Sedih! Ayah dari Salah Satu Dokter Korban COVID-19 Menyesal Menyekolahkan Anaknya di Kedokteran

Sedih! Seorang Ayah Dokter Korban COVID-19 Menyesal Menyekolahkan Anaknya di Kedokteran

Sejak ditetapkannya Tanggap Darurat Bencana C0VID-19 beberapa bulan yang lalu. Hingga saat ini sudah ada lebih dari 100 dokter yang meninggal akibat terpapar virus COVID-19. Belum lagi yang dirawat intensif. Angka tersebut belum termasuk tenaga media lain seperti perawat dan pegawai rumah sakit.

Jumlah dokter yang meninggal akibat pandemi diumumkan oleh Ikatan Dokter Indonesia Senin, 31 Agustus 2020 yang lalu. 

Yang bikin tambah sedih, masih ada masyarakat yang menganggap bahwa tenaga medis memanfaatkan momen pandemi ini untuk mencari untung.

Salah seorang ayah dokter korban COVID-19 mengaku menyesali keputusannya membiarkan sang putri menjadi tenaga kesehatan. Anak semata wayangnya tersebut adalah salah satu korban yang berjuang di garda terdepan selama pandemi.

“Kalau tahu dia akan mati karena menjadi dokter, lebih baik dulu nggak akan kuizinkan kuliah,” ucapnya menyesal.

Karena banyaknya korban dokter dan tenaga medis, kini bahkan banyak orangtua yang melarang anaknya sekolah kedokteran atau menjadi tenaga kesehatan. Situasi dan ancaman virus COVID-19 membuat banyak orangtua takut kehilangan buah hatinya. Padahal dulu, bekerja di bidang kesehatan atau jadi dokter adalah profesi yang membanggakan.

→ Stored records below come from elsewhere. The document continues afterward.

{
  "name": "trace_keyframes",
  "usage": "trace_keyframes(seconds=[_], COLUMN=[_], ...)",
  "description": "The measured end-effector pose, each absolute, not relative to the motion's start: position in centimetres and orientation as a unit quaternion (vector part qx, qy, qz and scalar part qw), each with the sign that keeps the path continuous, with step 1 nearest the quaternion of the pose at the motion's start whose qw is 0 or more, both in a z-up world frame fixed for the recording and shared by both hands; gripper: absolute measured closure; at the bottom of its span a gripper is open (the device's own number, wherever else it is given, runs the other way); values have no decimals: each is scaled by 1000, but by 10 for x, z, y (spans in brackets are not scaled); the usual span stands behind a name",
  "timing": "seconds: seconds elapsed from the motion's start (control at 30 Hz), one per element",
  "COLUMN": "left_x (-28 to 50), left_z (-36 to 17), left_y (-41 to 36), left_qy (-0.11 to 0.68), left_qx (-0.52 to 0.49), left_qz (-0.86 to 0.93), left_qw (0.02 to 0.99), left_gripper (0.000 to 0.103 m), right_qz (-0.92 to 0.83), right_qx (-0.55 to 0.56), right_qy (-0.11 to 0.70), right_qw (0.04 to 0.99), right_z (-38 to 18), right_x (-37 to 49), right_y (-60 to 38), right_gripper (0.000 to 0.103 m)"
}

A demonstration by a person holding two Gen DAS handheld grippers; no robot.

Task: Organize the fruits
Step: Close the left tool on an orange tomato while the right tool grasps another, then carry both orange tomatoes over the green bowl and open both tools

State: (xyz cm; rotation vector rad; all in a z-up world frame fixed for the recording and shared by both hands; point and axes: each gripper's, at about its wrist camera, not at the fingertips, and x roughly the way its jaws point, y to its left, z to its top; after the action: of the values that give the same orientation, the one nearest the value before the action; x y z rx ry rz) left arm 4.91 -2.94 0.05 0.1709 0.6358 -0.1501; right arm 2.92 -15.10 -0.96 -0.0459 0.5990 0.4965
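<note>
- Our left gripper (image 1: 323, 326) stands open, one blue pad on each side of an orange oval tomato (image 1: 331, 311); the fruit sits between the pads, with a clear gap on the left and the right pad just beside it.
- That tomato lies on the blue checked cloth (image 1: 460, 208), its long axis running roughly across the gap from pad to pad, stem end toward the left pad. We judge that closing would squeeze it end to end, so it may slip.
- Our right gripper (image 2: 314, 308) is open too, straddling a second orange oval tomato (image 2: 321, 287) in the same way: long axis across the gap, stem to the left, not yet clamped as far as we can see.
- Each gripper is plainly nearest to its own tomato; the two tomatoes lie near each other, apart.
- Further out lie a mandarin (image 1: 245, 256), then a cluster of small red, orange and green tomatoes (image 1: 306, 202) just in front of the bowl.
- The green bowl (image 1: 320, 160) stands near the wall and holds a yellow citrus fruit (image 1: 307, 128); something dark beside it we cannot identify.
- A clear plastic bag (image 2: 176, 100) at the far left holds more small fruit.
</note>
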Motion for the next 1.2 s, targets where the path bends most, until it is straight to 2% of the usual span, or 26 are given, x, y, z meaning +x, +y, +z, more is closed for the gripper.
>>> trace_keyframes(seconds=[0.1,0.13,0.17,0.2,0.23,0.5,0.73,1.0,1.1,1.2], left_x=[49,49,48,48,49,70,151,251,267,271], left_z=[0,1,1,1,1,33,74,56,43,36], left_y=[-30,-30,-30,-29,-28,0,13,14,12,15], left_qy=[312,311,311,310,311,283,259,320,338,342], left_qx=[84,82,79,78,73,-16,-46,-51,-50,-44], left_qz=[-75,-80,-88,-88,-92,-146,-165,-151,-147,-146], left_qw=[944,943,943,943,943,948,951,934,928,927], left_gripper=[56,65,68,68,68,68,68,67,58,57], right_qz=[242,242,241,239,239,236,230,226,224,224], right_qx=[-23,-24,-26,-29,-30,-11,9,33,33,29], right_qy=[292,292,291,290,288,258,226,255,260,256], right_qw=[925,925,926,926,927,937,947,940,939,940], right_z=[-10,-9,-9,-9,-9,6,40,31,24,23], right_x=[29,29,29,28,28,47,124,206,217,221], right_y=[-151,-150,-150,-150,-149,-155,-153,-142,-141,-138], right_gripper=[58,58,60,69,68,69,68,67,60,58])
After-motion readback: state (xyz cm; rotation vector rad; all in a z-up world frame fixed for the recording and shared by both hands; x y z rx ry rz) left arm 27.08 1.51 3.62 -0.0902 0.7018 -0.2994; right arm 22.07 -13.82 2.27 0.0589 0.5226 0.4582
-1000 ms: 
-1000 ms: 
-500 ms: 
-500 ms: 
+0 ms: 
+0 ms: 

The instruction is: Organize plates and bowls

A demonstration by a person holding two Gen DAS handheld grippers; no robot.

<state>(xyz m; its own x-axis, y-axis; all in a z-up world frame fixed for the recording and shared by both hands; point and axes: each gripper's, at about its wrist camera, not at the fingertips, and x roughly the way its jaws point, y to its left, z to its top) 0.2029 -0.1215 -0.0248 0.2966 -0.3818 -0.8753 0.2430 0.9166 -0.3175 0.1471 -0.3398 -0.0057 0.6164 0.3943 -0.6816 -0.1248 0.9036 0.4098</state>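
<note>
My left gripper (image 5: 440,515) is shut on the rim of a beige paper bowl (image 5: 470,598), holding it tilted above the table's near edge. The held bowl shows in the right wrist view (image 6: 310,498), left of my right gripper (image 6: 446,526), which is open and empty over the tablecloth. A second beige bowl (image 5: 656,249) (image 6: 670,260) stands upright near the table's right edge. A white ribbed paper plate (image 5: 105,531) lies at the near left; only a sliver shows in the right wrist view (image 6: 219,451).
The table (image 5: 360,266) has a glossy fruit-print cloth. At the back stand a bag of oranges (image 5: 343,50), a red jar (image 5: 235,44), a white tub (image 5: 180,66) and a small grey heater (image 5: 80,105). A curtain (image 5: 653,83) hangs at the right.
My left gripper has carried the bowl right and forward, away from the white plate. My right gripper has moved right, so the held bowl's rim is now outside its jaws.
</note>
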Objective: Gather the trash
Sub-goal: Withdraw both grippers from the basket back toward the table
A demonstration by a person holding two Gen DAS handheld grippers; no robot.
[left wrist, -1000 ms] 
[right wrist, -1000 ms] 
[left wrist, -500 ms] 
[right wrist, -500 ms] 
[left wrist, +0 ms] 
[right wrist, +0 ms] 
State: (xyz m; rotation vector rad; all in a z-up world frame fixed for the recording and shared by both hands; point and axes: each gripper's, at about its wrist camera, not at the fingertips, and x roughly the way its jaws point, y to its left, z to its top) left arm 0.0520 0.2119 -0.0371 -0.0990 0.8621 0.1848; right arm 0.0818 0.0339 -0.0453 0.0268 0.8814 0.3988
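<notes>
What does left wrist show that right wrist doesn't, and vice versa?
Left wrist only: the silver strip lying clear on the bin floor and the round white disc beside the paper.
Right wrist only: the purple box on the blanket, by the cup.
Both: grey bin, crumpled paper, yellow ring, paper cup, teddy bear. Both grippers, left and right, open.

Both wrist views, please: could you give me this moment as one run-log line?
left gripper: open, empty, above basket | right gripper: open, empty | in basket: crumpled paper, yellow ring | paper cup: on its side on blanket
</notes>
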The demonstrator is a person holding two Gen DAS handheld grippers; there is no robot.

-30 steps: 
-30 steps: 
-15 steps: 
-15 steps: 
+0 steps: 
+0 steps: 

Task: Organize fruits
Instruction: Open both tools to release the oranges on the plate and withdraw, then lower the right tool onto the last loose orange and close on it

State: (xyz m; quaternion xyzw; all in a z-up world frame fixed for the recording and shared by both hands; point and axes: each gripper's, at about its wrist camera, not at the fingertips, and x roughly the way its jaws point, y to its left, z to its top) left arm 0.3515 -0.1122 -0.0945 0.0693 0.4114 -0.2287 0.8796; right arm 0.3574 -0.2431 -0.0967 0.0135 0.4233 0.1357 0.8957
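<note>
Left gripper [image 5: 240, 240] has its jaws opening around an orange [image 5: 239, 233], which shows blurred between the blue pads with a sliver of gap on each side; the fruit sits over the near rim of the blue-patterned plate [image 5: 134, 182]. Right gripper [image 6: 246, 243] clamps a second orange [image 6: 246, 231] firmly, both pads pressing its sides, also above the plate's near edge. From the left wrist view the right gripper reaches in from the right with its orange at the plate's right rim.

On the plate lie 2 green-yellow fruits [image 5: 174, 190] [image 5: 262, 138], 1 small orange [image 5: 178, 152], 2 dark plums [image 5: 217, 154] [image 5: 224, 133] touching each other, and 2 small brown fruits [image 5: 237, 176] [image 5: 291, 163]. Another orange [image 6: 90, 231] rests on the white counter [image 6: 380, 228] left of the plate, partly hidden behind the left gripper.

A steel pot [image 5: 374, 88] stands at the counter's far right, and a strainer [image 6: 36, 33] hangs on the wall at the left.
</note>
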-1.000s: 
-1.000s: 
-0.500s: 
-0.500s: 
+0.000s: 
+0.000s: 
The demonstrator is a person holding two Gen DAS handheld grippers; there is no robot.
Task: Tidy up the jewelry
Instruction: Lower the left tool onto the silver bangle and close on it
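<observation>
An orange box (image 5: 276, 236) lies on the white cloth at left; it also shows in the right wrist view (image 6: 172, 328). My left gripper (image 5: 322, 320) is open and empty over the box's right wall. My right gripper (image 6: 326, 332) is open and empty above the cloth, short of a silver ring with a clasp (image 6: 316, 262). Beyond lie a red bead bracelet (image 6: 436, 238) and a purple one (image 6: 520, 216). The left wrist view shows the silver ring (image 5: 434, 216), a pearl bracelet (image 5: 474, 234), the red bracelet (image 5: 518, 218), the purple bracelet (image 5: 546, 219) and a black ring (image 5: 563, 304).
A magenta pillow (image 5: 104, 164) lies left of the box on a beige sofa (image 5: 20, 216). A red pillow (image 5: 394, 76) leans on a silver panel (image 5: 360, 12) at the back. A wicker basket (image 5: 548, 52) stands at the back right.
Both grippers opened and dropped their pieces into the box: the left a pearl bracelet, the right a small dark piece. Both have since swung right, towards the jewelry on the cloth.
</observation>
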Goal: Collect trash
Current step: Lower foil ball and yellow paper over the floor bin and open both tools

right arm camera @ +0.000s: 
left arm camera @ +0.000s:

Menjadi dokter khususnya, bukanlah cita-cita yang mudah dicapai. Kuliah butuh waktu yang lama, biayanya pun sangat mahal. Belum biaya hidup sehari-hari, biaya buku dan beli alat-alat kedokteran, buka klinik, dan sebagainya.

Tenaga medis yang kelelahan bekerja kemudian tidur seadanya dengan masih mengenakan APD (pikiran-rakyat.com)

Belum lagi jika sudah lulus dan bekerja. Banyak dokter juga tenaga medis lain yang harus bekerja ekstra. Bahkan lebih lama dari jam kerja pada umumnya karena memang dibutuhkan banyak orang. 

# Berbagai Tudingan Negatif Pada Para Tenaga Medis

Sudah pemerintahnya enggak serius mengendalikan penyebaran virus, tenaga medis masih harus menghadapi segala tudingan negatif. Ditambah risiko kematian yang terus membayangi pekerjaan mereka. 

Badan lelah karena kurang istirahat. Makan, minum, buang air juga tidak teratur karena harus selalu menggunakan APD lengkap. Kebanyakan dari mereka bahkan bekerja lebih dari jam kerja pada umumnya.

Para tenaga medis yang siap di garda terdepan (m.lampost.co)

Namun mirisnya, masih saja ada banyak orang yang menuduh mereka adalah antek WHO, serta menargetkan sejumlah kematian di Indonesia. Kebayang gak sih sedihnya perasaan mereka?

Banyak juga yang masih gak peduli dan menganggap remeh virus ini. Banyak yang tidak pakai masker ketika bepergian. Masih banyak yang suka kumpul-kumpul gak penting. Padahal nyata sekali bahwa korban terus berjatuhan. 

Coba aja deh sekarang, kalian bayangkan. Bagaimana kalau kalian ada di posisi mereka? Atau di posisi ayah dokter tadi. Yang kehilangan anak semata wayangnya gara-gara COVID-19. Masih mau abai? Gak takut kehilangan orang-orang tersayang? Tega melihat orang lain bersedih karena kehilangan orang terkasih?